**Problem statement:** Transcribe exactly everything in the data below from the line containing "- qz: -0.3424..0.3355" down to the line containing "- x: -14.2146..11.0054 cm", both lines included and nothing further.

**Supplied material:**

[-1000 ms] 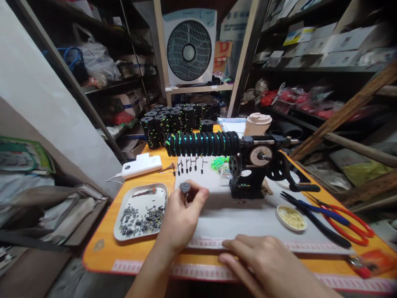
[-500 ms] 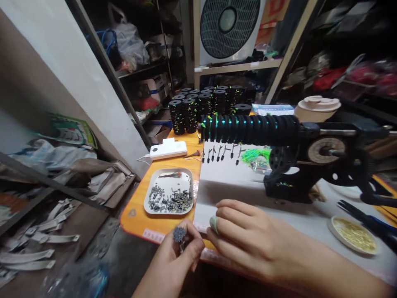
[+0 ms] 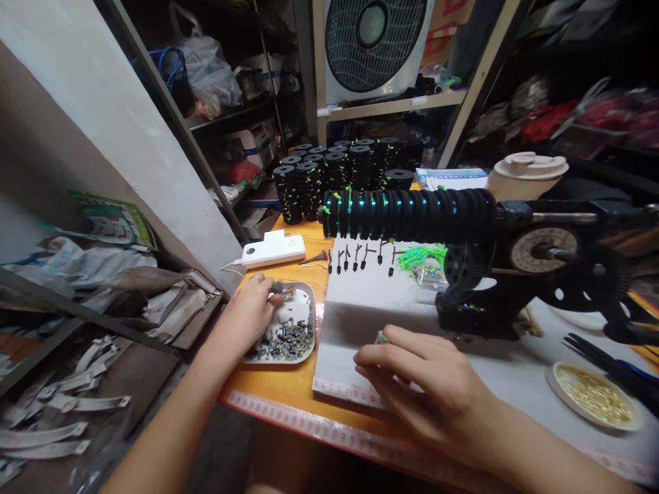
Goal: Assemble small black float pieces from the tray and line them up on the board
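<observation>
My left hand (image 3: 252, 312) reaches over the far left side of a white tray (image 3: 311, 312). Its fingertips are closed on a bundle of thin grey pieces (image 3: 277, 287), partly hidden by the fingers. An orange-tipped piece lies close beside the bundle. Small grey and black pieces (image 3: 291, 339) are scattered in the tray. Over the white board (image 3: 340, 343), my right hand (image 3: 422, 370) hovers with bent, loosely parted fingers and nothing visible in them. A pale green cover (image 3: 381, 337) sits on one of its fingers.
Behind the board stands a black machine (image 3: 478, 309) carrying a row of black discs (image 3: 412, 213) wound with shiny line. Several black spools (image 3: 309, 189) stand at the back. A white power bank (image 3: 272, 252), green strands (image 3: 422, 259), a dish of golden bits (image 3: 592, 398) and pliers (image 3: 612, 360) lie around.
My left hand has moved from the table's front edge forward and left to the tray with the grey bundle. The right hand has shifted right, and its fingers have loosened.
</observation>
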Demonstrator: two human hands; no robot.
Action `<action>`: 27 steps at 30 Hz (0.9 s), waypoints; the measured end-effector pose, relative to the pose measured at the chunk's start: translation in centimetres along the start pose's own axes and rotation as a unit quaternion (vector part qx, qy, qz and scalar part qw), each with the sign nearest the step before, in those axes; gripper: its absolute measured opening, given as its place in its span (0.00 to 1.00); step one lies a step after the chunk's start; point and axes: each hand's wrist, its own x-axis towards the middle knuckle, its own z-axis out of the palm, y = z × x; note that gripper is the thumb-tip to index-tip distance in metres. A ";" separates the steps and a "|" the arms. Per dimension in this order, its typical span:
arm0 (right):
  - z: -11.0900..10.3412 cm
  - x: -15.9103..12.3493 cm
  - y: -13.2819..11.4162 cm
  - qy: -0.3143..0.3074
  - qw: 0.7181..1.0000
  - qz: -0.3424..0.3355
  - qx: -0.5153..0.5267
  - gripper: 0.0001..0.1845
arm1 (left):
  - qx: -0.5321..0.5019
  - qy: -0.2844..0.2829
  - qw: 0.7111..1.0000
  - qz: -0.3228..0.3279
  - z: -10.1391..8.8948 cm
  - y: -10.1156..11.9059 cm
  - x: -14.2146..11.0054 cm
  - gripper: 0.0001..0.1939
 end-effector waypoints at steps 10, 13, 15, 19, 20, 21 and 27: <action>0.3 0.2 0.0 0.109 0.979 0.102 0.135 0.06 | -0.416 -0.008 0.905 -0.090 5.4 8.2 -8.8 0.06; 0.3 0.2 -0.2 0.130 0.973 0.126 0.144 0.04 | -0.446 0.003 0.885 -0.134 7.0 8.9 -9.8 0.08; 0.3 0.2 -0.3 0.136 0.970 0.139 0.149 0.04 | -0.445 0.020 0.884 -0.143 7.6 9.0 -10.2 0.08; 0.2 0.1 -0.4 0.130 0.965 0.159 0.160 0.05 | -0.398 0.092 0.907 -0.104 8.1 9.0 -10.7 0.08; 0.2 0.1 -0.4 0.125 0.966 0.162 0.160 0.05 | -0.386 0.103 0.912 -0.089 8.2 9.0 -10.8 0.07; 0.2 0.1 -0.4 0.119 0.967 0.161 0.158 0.04 | -0.379 0.107 0.916 -0.080 8.2 9.1 -10.9 0.07; 0.2 0.2 -0.5 0.104 0.975 0.124 0.155 0.04 | -0.472 0.098 0.859 -0.173 8.3 9.6 -11.4 0.12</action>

**Answer to this exercise:**
  - qz: -0.3424..0.3355
  - qx: -0.5153..0.5267
  - gripper: 0.0001..0.1845
arm1 (left):
  - qx: -0.5321..0.5019
  - qy: -0.2844..0.2829
  - qw: 0.7111..1.0000
  - qz: -0.3228..0.3279
  - z: -10.1391..8.8948 cm
  - y: -10.1156..11.9059 cm
  - x: -14.2146..11.0054 cm

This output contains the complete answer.